В способности я усматриваю лишь то, на что она направлена и каково ее воздействие; именно по этому признаку я и обозначаю ту или иную способ-ность. Если и направленность, и воздействие одно и то же, я считаю это одной и той же способностью, если же и направленность, и воздействие различны, тогда это уже другая способность. А ты – как ты поступаешь?

– Так же точно.

– Вернемся, почтеннейший, к тому же. Признаешь ли ты знание какой-то способностью или к какому роду ты его отнесешь?

– К этому роду – это самая мощная из всех способностей.

e

– А мнение мы отнесем к способностям или к какому-то другому виду?

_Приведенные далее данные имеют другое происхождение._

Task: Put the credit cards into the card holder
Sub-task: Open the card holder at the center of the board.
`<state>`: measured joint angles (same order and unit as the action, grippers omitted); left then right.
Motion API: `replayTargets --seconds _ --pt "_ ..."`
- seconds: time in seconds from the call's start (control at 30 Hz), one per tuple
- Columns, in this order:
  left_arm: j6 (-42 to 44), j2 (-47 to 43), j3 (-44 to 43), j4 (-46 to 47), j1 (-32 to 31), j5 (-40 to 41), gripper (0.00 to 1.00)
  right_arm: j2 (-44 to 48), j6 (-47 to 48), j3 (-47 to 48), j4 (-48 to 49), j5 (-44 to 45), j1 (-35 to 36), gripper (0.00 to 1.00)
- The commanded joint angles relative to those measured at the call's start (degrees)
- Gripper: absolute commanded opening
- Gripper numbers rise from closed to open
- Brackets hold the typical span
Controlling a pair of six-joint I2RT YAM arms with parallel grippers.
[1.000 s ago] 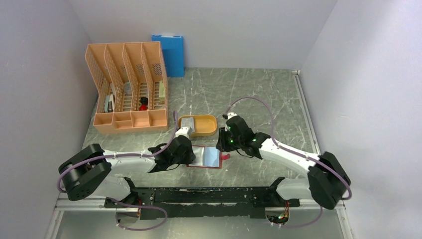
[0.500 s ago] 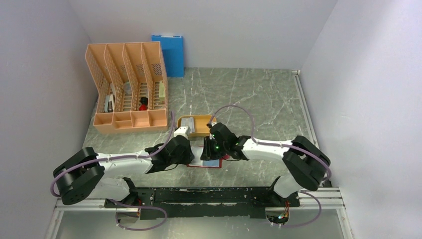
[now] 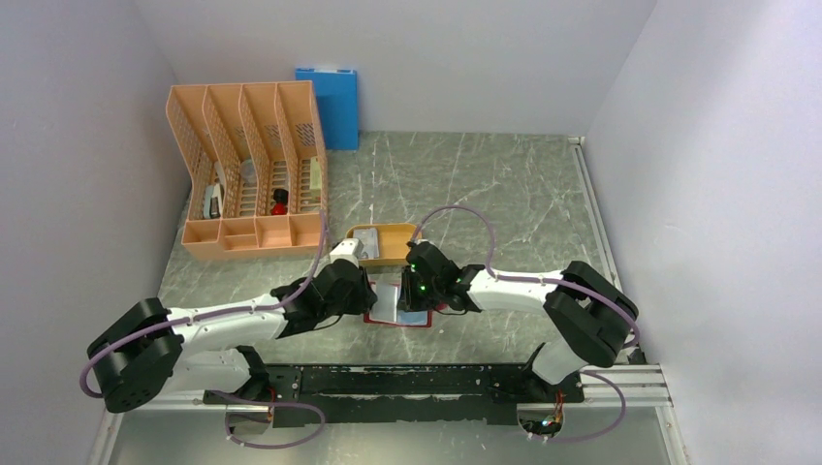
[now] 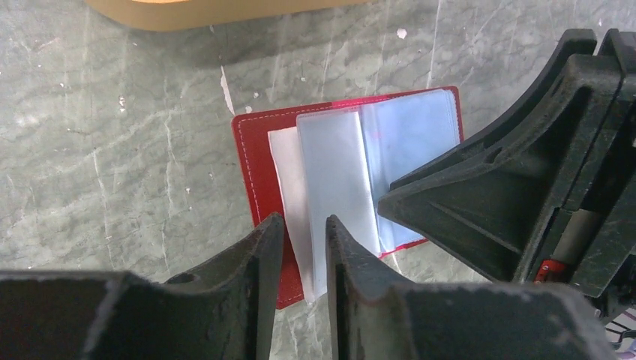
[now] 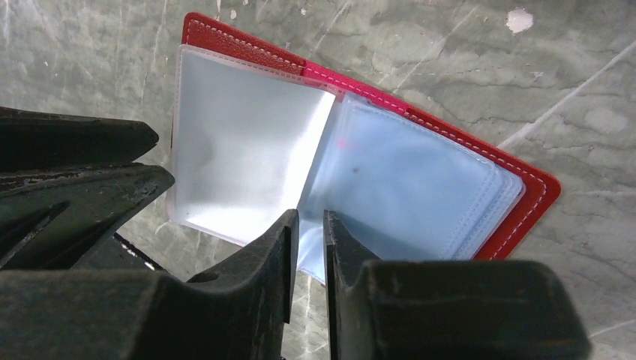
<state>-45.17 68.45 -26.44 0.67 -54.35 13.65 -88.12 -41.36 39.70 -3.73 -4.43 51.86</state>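
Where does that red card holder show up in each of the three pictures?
Top external: card holder lies open at lower centre, just below the orange tray.
Left wrist: centre of picture.
Right wrist: fills the middle.
Shared landmark: its pale plastic pockets.

Nothing legible anywhere: no text, label, brand, number or sign on the holder (image 4: pixel 251 161), the tray (image 3: pixel 388 229), the rack (image 3: pixel 254 237) or the folder (image 3: pixel 330 102).
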Motion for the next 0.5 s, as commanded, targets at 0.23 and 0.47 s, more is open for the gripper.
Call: replayTargets --seconds 0.23,0.47 --pt "0.35 0.3 -0.9 3.82 2.58 -5.49 0.39 -3.07 1.4 -5.01 -1.22 6.38 -0.47 0.13" --pt "0.29 0.59 0.06 7.63 5.05 -9.35 0.38 -2.91 1.51 -6.89 0.32 5.67 -1.42 0.11"
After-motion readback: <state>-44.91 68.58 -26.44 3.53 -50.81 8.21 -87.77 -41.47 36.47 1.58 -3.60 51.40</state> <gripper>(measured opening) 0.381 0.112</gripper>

– Ни в коем случае. Ведь мнение есть не что иное, как то, благодаря чему мы способны мнить.

– Но ведь немного раньше ты согласился, что знаниие и мнение не одно и то же.

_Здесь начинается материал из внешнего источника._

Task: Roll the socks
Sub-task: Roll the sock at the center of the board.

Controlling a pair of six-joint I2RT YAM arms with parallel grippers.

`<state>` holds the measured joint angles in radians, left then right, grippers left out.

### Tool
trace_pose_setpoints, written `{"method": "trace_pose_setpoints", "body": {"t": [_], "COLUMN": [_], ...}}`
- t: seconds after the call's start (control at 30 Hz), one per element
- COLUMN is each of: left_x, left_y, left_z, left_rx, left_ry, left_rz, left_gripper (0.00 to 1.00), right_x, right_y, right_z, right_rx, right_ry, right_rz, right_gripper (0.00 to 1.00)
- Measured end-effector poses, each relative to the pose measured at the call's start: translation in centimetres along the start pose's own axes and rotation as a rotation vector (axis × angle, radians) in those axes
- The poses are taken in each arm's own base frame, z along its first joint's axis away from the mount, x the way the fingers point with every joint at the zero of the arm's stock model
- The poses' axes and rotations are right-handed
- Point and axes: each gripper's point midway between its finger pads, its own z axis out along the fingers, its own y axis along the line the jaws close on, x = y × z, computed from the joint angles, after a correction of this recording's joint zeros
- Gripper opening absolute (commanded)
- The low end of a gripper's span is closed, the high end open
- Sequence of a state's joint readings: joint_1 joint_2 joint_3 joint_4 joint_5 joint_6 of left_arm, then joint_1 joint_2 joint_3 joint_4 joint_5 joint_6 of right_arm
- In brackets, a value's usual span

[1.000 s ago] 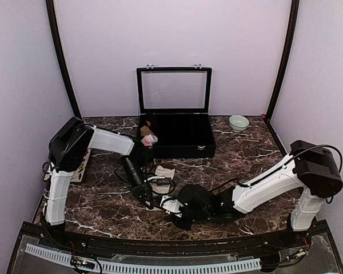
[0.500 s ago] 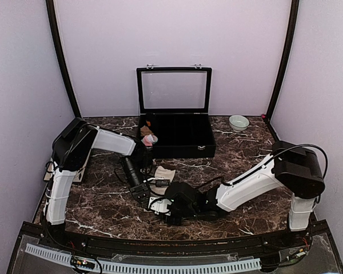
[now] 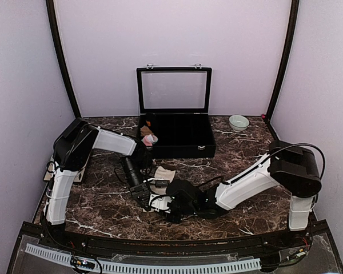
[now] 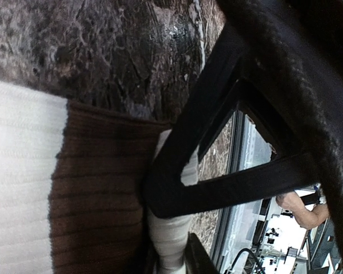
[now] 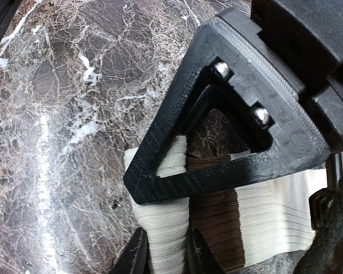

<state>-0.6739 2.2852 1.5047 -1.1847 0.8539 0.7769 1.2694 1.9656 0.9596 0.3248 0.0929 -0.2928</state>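
1. Okay, the marble table (image 3: 257, 160) spread dark and veined under both grippers.
2. Well beyond the grippers, the black case (image 3: 183, 150) stood with its lid up.
3. The cream sock (image 5: 268, 222), brown-banded, lay flat on the marble, and both grippers had its pale end.
4. The right gripper (image 5: 160, 224) was nearly closed, pinching that pale end between its fingers.
5. Just beside it, the left gripper (image 4: 170, 231) was narrowed onto the same bunched edge.
6. The pink sock (image 3: 149, 140) sat well beyond the left gripper, at the case's corner.
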Motion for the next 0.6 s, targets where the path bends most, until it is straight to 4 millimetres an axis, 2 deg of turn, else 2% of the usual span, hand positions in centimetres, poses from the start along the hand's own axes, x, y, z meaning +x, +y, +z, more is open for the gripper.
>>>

– Как можно, будучи в здравом уме, считать одним и тем же то, что безошибочно, и то, что исполнено ошибок!

– Хорошо. Очевидно, мы с тобой согласны: знание и мнение – разные вещи.

– Да, разные.

– Значит, каждое из них по своей природе имеет особую направленность и способность.

478

– Непременно.

– Знание направлено на бытие, чтобы познать его свойства.

– Да.

– Мнение же, утверждаем мы, направлено лишь на о, чтобы мнить.

– Да.

– Познаёт ли оно то же самое, что и знание? И будет ли одним и тем же познаваемое и мнимое? Или это невозможно?

– Невозможно по причине того, в чем мы были согласны: каждая способность по своей природе имеет свою направленность: обе эти вещи – мнение и знание – не что иное, как способности, но способности различные, как мы утверждаем, и потому нельзя сделать вывод, что познаваемое и мнимое – одно и то же.

b

– Если бытие познаваемо, то мнимое должно быть чем-то от него отличным.

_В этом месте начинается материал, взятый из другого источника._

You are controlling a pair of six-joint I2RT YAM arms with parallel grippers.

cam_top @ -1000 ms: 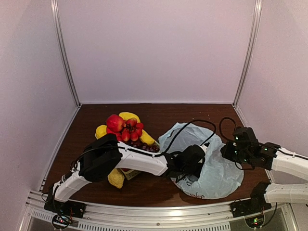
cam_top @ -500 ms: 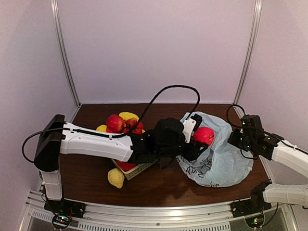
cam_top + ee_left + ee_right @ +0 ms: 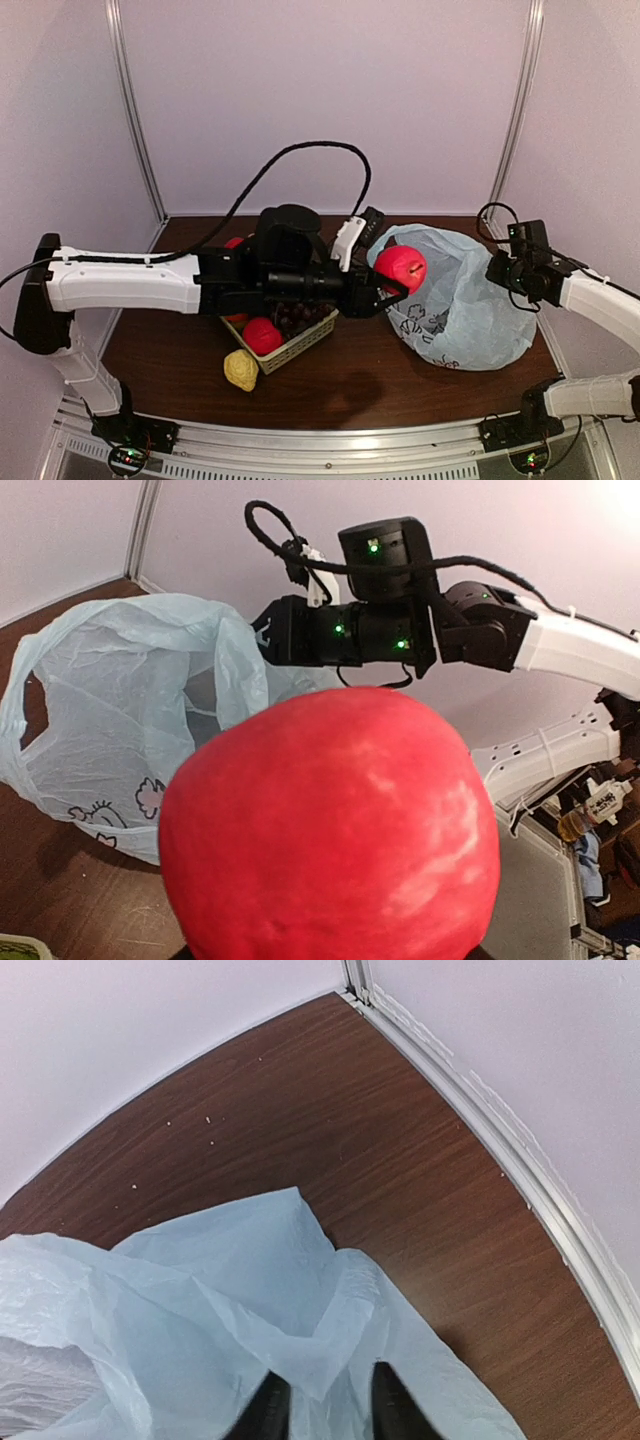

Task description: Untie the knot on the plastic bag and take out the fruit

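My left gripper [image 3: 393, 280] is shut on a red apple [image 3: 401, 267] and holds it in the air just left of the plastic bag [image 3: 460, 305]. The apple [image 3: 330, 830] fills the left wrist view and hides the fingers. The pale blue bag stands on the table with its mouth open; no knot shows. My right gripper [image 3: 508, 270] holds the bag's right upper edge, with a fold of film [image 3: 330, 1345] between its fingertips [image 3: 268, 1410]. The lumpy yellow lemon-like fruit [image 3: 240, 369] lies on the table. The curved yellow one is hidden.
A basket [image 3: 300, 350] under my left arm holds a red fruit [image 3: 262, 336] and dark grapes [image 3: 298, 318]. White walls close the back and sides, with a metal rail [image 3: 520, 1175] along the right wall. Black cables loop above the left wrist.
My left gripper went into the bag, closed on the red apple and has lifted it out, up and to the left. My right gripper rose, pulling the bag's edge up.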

– Да, оно от него отлично.

– Значит, мнение направлено на небытие? Или небытие нельзя даже мнить? Подумай-ка: разве не относит к какому-либо предмету свои мнения тот, кто их имеет? Или можно иметь мнение, но ничего не мнить?

– Это невозможно.

– Хоть что-нибудь одно все же мнит тот, кто имеет мнение?

– Да.

c

– Между тем небытие с полным правом можно назвать не одним чем-то, а вовсе ничем.

– Конечно.

– Поэтому к небытию мы с необходимостью отнесли незнание, а к бытию – познание.

– Правильно.

– Значит, мнения не относятся ни к бытию, ни к небытию.

– Да, не относятся.

– Значит, выходит, что мнение – это ни знание, ни незнание?

– Видимо, да.

– Итак, не совпадая с ними, превосходит ли оно отчетливостью знание, а неотчетливостью – незнание?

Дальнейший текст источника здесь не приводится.